→ **WORK INSTRUCTION**
Would you retype the whole listing verbatim, keeping pictures out of it?

→ **DATA**

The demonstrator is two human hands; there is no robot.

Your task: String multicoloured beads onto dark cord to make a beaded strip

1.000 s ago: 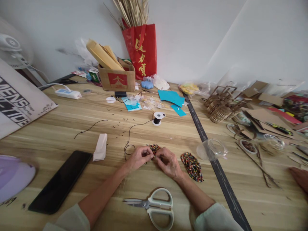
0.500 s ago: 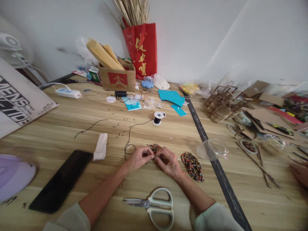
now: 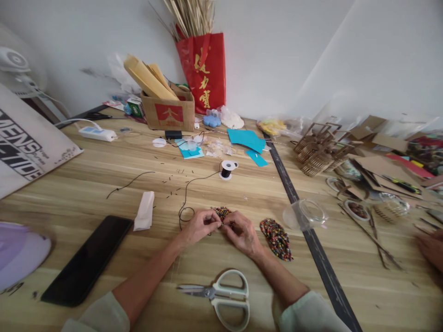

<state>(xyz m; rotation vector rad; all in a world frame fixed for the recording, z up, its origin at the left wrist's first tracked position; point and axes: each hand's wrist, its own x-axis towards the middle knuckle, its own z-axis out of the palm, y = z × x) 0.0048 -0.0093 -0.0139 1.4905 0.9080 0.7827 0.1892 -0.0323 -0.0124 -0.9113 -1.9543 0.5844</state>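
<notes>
My left hand is closed in a pinch on the black cord, which loops on the table and passes behind its fingers. My right hand pinches what looks like a tiny bead, its fingertips almost meeting those of the left; the fingers hide most of it. Just behind both hands lies a small pile of multicoloured beads. A larger heap of beads sits right of my right hand. The cord leads back to a white spool. Below the hands lie scissors with pale handles.
At left are a black phone, a folded white paper and a purple object. A clear plastic cup lies at right, near small woven baskets. Another person's hand shows at the right edge.
Almost nothing differs. Both hands keep their pinch at the same spot, with only slight finger movement. The other person's hand at the right edge has shifted slightly.
</notes>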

→ **ANSWER TO THIS PROBLEM**
The demonstrator is two human hands; there is no robot.

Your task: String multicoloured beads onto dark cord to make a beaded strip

1.000 s ago: 
0.500 s ago: 
now: 

<state>(xyz m; rotation vector rad; all in a world frame fixed for the recording, z up, its origin at the left wrist's first tracked position; point and axes: each hand's wrist, its own x-axis towards the middle knuckle, its own z-axis out of the palm, y = z × x) 0.0048 -0.0093 -0.0139 1.4905 0.9080 0.7827 0.1892 -0.0323 -0.0124 -0.9113 -1.9543 0.5844</state>
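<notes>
My left hand is closed in a pinch on the black cord, which loops on the table and passes behind its fingers. My right hand pinches what looks like a tiny bead, its fingertips almost meeting those of the left; the fingers hide most of it. Just behind both hands lies a small pile of multicoloured beads. A larger heap of beads sits right of my right hand. The cord leads back to a white spool. Below the hands lie scissors with pale handles.
At left are a black phone, a folded white paper and a purple object. A clear plastic cup lies at right, near small woven baskets. Another person's hand shows at the right edge.
Almost nothing differs. Both hands keep their pinch at the same spot, with only slight finger movement. The other person's hand at the right edge has shifted slightly.
</notes>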

The exercise has been answered in full.